Dataset entries:
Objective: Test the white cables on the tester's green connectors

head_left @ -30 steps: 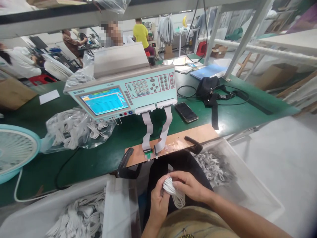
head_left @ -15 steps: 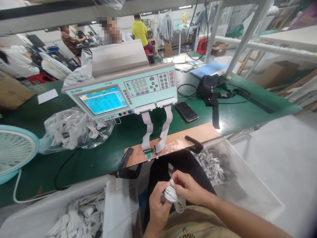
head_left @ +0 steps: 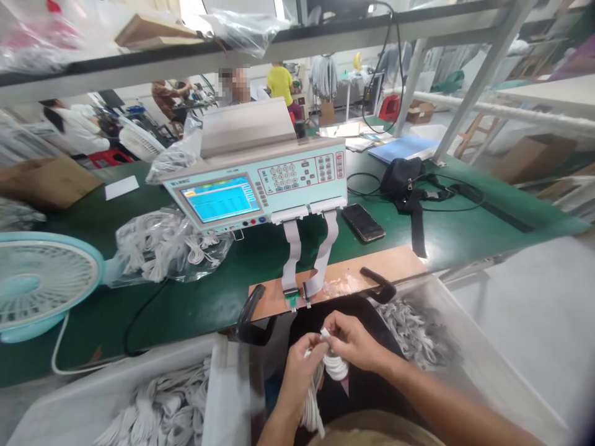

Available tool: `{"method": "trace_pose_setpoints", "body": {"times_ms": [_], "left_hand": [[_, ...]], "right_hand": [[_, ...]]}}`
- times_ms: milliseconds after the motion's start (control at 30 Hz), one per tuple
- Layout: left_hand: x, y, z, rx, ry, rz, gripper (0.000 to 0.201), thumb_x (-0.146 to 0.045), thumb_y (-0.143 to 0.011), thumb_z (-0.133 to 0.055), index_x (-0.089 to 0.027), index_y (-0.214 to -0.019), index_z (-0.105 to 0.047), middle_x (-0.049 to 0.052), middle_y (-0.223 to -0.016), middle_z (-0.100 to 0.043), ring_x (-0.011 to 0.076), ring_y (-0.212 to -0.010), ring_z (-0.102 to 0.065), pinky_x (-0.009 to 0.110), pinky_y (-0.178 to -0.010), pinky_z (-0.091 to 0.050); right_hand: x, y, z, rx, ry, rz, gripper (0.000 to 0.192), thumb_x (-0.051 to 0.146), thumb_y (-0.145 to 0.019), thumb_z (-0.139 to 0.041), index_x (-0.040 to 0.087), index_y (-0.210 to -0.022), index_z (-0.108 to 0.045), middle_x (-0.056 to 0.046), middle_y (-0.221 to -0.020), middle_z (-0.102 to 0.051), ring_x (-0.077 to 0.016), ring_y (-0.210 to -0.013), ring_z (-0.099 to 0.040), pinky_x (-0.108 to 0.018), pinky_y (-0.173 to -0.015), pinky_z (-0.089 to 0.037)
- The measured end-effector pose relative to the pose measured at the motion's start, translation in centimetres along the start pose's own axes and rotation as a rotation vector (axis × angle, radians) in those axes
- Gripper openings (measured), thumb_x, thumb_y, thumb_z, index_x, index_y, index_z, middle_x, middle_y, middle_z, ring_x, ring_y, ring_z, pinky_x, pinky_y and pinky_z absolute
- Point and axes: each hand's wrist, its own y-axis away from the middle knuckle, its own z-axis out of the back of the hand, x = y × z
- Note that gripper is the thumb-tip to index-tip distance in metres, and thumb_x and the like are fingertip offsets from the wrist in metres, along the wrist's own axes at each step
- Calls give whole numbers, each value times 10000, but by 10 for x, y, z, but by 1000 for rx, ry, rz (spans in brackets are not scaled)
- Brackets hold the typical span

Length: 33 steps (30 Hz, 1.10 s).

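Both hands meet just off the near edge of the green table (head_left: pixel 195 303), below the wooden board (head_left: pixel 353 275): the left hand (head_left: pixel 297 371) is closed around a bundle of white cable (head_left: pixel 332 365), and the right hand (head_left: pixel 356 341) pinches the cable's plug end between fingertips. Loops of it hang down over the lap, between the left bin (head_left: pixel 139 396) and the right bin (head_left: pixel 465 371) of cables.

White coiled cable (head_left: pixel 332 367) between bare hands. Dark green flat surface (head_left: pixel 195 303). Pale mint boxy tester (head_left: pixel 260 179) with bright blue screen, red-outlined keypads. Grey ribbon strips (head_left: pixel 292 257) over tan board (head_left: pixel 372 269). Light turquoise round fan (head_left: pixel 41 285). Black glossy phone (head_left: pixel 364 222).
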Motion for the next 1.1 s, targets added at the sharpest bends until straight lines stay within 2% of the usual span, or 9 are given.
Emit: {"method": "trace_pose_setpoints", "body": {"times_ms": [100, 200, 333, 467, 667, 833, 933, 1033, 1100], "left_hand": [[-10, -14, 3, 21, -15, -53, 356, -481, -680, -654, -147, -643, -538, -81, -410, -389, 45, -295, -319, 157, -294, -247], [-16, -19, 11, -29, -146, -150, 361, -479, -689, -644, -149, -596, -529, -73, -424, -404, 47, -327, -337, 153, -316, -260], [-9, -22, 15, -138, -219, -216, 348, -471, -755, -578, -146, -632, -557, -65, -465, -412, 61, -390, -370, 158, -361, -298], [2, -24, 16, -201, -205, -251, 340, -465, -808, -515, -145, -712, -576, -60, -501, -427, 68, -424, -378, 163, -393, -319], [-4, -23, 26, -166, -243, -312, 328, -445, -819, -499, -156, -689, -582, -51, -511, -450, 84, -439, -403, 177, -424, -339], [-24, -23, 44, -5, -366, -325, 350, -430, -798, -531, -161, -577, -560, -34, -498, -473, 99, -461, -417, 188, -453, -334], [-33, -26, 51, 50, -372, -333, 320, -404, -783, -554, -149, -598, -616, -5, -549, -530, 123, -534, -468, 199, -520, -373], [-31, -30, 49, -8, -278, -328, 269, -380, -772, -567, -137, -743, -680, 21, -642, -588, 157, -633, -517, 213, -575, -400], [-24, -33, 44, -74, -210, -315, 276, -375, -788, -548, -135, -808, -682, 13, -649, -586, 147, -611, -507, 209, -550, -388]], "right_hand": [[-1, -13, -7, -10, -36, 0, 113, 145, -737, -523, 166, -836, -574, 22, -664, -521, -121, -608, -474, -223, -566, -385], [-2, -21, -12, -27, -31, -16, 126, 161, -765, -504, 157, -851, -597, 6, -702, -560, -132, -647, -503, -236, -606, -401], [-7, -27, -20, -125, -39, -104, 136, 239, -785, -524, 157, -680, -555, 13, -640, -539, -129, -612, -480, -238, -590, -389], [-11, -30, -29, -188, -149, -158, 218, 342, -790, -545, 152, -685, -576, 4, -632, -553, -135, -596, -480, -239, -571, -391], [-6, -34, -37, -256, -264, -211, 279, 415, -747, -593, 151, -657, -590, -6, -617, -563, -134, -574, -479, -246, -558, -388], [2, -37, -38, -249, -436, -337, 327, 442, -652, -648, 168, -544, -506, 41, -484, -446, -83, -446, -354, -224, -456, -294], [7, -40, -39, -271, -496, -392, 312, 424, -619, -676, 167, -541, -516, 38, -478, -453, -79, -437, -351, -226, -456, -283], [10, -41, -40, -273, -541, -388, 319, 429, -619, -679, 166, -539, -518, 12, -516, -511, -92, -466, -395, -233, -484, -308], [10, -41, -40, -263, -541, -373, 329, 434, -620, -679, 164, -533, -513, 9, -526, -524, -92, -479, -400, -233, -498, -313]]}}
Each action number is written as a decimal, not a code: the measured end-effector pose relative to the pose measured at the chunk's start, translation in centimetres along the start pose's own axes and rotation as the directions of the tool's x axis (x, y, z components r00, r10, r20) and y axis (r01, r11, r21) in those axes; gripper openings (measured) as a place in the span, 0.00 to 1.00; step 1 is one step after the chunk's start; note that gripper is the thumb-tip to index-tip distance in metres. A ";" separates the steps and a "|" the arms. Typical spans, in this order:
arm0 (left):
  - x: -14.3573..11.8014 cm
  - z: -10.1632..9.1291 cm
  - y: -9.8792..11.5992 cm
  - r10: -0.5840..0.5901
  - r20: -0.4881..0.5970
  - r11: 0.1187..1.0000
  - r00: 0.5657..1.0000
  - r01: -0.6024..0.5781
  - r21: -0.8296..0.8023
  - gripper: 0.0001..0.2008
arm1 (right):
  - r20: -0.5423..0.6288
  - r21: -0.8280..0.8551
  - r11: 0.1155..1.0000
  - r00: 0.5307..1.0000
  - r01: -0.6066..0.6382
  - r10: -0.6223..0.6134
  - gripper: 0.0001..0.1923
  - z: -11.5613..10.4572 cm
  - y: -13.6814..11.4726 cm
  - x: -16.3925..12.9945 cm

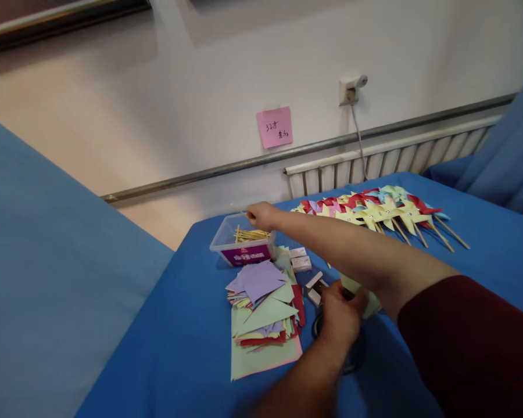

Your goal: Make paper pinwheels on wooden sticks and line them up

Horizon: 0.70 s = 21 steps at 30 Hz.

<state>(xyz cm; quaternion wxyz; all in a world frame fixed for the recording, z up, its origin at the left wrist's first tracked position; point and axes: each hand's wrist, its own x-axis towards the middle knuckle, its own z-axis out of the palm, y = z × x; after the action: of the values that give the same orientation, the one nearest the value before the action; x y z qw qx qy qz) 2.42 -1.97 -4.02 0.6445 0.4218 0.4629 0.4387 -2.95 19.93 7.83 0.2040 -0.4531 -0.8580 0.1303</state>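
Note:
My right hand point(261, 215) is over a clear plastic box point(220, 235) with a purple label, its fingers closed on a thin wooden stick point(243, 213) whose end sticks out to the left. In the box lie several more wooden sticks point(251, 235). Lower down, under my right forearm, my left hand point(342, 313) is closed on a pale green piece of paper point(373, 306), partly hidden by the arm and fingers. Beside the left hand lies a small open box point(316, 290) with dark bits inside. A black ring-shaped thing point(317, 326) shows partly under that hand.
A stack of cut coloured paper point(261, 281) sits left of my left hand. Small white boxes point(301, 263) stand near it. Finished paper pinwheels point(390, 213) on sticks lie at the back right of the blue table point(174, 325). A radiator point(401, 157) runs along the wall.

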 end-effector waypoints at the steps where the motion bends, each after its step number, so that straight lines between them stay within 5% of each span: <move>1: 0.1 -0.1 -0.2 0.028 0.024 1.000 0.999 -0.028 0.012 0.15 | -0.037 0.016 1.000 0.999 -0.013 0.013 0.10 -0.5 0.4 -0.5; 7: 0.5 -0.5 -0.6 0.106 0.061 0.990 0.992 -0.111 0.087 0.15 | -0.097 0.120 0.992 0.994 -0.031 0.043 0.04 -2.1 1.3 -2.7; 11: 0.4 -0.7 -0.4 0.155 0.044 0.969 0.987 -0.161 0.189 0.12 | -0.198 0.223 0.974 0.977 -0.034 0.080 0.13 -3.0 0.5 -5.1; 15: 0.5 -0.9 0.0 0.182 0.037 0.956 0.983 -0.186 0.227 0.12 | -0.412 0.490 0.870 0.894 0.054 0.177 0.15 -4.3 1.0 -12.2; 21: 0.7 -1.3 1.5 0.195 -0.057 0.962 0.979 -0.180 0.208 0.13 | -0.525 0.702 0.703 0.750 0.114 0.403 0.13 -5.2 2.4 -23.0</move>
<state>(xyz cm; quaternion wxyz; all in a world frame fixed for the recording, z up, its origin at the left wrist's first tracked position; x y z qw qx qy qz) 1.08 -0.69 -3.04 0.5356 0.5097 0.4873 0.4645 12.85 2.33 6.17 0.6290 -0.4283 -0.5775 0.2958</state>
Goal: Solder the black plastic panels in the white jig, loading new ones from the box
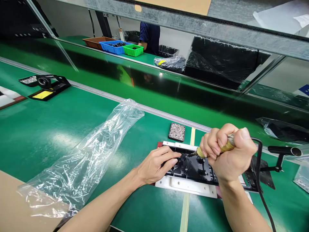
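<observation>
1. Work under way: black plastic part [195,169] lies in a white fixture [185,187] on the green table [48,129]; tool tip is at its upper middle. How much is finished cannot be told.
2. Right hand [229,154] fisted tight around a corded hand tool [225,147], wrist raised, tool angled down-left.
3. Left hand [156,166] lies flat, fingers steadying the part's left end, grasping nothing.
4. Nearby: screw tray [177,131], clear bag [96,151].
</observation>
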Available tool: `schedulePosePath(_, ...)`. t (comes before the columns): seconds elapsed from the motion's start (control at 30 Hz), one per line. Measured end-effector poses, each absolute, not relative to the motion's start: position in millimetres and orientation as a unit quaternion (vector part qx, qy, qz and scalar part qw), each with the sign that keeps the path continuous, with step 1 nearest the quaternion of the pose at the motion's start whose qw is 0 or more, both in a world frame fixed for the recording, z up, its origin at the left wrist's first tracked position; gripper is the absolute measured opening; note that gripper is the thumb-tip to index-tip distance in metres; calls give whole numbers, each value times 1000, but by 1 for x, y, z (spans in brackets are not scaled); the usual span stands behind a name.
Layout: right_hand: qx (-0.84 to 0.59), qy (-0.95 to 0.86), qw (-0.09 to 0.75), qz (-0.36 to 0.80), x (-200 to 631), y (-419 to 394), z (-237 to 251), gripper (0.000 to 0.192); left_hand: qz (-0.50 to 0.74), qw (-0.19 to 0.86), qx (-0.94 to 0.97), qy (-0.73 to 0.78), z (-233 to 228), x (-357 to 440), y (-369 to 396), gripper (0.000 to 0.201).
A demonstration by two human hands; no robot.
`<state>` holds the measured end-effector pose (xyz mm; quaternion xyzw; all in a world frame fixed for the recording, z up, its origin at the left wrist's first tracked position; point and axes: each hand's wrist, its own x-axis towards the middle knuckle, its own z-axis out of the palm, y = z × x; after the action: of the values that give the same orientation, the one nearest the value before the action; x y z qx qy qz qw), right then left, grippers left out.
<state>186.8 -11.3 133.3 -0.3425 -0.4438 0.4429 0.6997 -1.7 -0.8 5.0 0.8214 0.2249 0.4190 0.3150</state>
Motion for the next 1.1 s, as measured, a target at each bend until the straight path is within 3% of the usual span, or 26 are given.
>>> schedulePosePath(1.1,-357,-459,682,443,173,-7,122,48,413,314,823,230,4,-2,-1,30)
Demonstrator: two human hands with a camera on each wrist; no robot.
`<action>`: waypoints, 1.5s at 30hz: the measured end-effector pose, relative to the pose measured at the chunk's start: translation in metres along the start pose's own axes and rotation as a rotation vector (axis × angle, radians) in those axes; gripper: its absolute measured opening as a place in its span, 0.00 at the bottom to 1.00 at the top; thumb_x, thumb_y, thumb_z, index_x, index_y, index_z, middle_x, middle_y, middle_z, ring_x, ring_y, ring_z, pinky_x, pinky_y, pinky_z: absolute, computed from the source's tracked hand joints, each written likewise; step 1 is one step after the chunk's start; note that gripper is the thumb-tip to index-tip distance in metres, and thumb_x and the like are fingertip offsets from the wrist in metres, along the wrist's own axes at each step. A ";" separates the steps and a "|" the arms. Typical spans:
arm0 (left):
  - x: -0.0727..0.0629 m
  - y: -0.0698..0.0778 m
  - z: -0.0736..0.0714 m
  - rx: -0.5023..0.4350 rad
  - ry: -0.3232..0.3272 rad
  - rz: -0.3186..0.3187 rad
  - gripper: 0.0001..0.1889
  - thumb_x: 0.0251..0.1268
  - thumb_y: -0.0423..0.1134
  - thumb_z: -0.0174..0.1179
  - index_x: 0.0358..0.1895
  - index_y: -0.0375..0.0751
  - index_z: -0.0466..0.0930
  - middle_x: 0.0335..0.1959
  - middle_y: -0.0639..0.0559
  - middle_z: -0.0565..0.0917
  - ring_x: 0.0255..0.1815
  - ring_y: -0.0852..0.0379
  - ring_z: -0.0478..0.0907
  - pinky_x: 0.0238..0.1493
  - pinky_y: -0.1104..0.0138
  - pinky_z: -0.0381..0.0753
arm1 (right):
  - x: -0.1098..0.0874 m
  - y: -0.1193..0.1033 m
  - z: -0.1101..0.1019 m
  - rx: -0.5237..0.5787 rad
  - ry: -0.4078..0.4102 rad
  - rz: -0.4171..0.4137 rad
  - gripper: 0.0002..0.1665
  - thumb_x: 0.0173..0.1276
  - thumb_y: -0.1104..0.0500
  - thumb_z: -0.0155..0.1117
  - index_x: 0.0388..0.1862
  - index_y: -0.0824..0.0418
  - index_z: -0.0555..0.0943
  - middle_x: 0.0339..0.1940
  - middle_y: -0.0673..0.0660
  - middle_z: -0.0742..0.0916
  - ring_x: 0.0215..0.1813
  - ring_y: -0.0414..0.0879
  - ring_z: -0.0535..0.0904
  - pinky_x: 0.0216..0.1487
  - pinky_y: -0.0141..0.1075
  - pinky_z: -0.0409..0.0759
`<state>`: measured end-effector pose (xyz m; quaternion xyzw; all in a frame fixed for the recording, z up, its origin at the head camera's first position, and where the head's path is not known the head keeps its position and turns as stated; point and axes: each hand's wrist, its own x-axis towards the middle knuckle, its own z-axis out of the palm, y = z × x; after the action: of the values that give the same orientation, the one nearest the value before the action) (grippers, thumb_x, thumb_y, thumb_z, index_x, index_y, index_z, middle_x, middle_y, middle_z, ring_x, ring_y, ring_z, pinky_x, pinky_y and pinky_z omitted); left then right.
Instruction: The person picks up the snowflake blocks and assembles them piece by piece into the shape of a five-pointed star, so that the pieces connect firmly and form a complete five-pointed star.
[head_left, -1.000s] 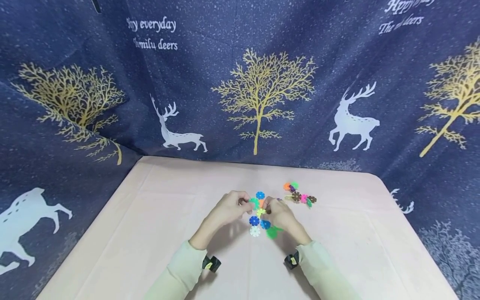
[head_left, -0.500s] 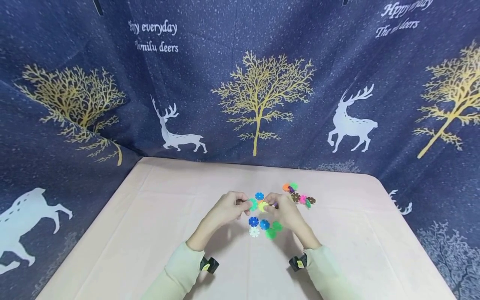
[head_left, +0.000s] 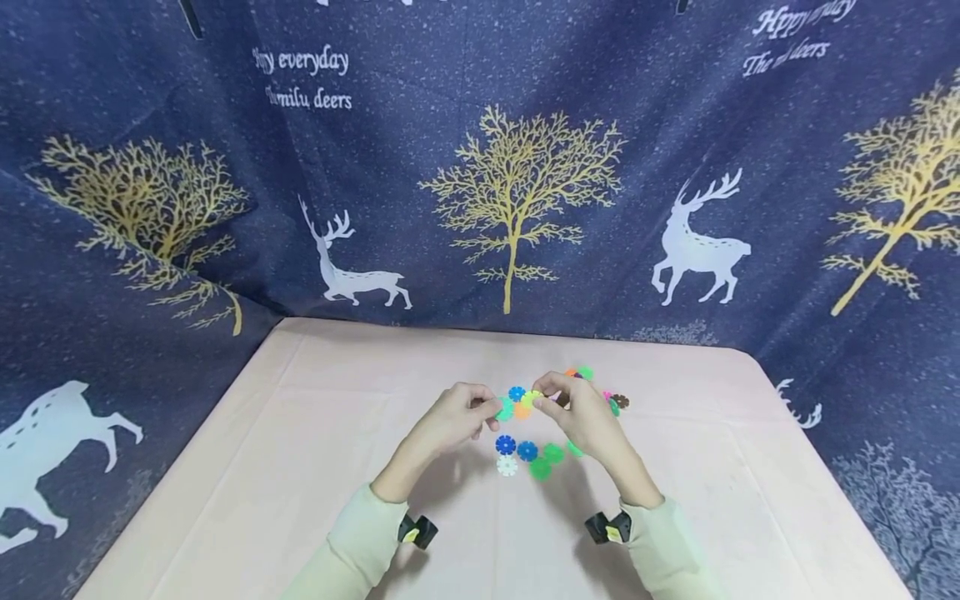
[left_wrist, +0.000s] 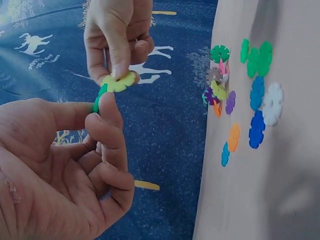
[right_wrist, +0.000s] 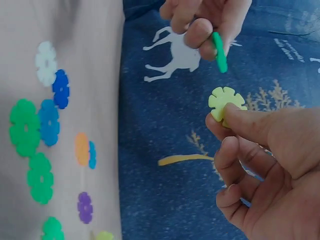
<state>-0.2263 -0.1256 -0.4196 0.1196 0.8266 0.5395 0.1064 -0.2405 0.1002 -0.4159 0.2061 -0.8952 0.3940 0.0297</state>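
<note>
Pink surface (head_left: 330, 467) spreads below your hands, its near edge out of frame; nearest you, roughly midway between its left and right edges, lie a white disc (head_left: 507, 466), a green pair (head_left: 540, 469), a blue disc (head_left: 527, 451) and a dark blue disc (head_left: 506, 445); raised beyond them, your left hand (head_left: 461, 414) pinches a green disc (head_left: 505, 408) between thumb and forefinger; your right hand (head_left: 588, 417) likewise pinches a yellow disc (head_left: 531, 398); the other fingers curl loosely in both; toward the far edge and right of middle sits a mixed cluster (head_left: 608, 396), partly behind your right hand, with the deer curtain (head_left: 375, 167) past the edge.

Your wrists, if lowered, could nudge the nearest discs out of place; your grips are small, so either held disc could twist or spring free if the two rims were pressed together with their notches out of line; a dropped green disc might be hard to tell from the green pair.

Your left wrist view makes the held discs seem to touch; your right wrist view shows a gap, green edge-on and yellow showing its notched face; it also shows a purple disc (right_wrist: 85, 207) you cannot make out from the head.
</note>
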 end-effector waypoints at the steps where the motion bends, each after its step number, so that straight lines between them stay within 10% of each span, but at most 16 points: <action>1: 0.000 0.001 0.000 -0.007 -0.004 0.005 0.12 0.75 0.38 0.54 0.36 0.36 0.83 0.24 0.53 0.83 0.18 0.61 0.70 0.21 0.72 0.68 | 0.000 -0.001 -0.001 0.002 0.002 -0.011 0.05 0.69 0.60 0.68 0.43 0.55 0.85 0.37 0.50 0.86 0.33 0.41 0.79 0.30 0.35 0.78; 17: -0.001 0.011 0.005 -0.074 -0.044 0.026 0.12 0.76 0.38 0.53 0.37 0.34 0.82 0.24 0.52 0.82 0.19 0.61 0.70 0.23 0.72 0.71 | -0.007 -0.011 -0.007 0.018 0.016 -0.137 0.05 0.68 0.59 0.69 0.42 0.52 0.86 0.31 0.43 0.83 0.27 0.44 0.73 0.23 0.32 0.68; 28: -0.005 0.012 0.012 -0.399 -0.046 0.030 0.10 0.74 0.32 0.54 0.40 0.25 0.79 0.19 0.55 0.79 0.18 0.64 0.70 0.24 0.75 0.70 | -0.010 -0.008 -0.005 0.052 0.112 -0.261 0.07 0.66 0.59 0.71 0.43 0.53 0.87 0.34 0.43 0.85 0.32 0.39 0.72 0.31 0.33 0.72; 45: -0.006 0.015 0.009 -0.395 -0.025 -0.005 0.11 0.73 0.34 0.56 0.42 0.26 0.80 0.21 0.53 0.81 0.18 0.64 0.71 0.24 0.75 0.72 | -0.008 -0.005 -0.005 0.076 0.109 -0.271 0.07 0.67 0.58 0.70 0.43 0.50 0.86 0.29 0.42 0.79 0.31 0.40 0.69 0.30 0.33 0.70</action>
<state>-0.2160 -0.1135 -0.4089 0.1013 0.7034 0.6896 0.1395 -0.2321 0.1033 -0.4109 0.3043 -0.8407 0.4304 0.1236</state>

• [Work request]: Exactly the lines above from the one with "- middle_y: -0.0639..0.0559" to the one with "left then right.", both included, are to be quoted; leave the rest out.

• [Task response]:
  - middle_y: -0.0639..0.0559
  - middle_z: -0.0565..0.0917
  - ring_x: 0.0255..0.1815
  - ring_y: -0.0852..0.0379
  - ring_z: -0.0478..0.0907
  - pinky_x: 0.0238..0.1493
  - pinky_y: -0.1104..0.0138
  - pinky_z: -0.0381..0.0753
arm1 (right):
  - x: -0.1098..0.0874 m
  - y: -0.1193..0.1033 m
  - z: -0.1101..0.1019 m
  - rx: -0.5237..0.5787 rad
  - ry: -0.4078..0.4102 rad
  - rz: -0.4171..0.4137 rad
  - gripper: 0.0002..0.1665
  - thumb_x: 0.0173..0.1276
  - thumb_y: -0.1104..0.0500
  - thumb_z: -0.0155..0.1117
  - index_x: 0.0388..0.1862
  - index_y: -0.0824..0.0418
  - index_z: -0.0555..0.0943
  - middle_x: 0.0339..0.1940
  - middle_y: -0.0673..0.0660
  - middle_z: -0.0742..0.0916
  - ring_x: 0.0215..0.1813
  - ring_y: -0.0414..0.0879
  - ring_z: -0.0535..0.0904
  - pinky_x: 0.0216..0.1487
  - pinky_y: -0.0141..0.1075
  - pinky_z: -0.0409..0.0759
`<state>`: measured end-effector pose (xyz m; quaternion xyzw; all in a frame fixed for the recording, z up, its origin at the head camera's first position, and where the head's path is not known the head keeps its position and turns as stated; point and axes: each hand's wrist, its own x-axis towards the middle knuckle, its own z-axis out of the palm, y = z × x; after the action: of the values that give the same orientation, the one nearest the value before the action) (grippers, thumb_x, thumb_y, thumb_z, index_x, index_y, index_z, middle_x, middle_y, middle_z, ring_x, ring_y, ring_z, pinky_x, pinky_y and pinky_z omitted); left then right.

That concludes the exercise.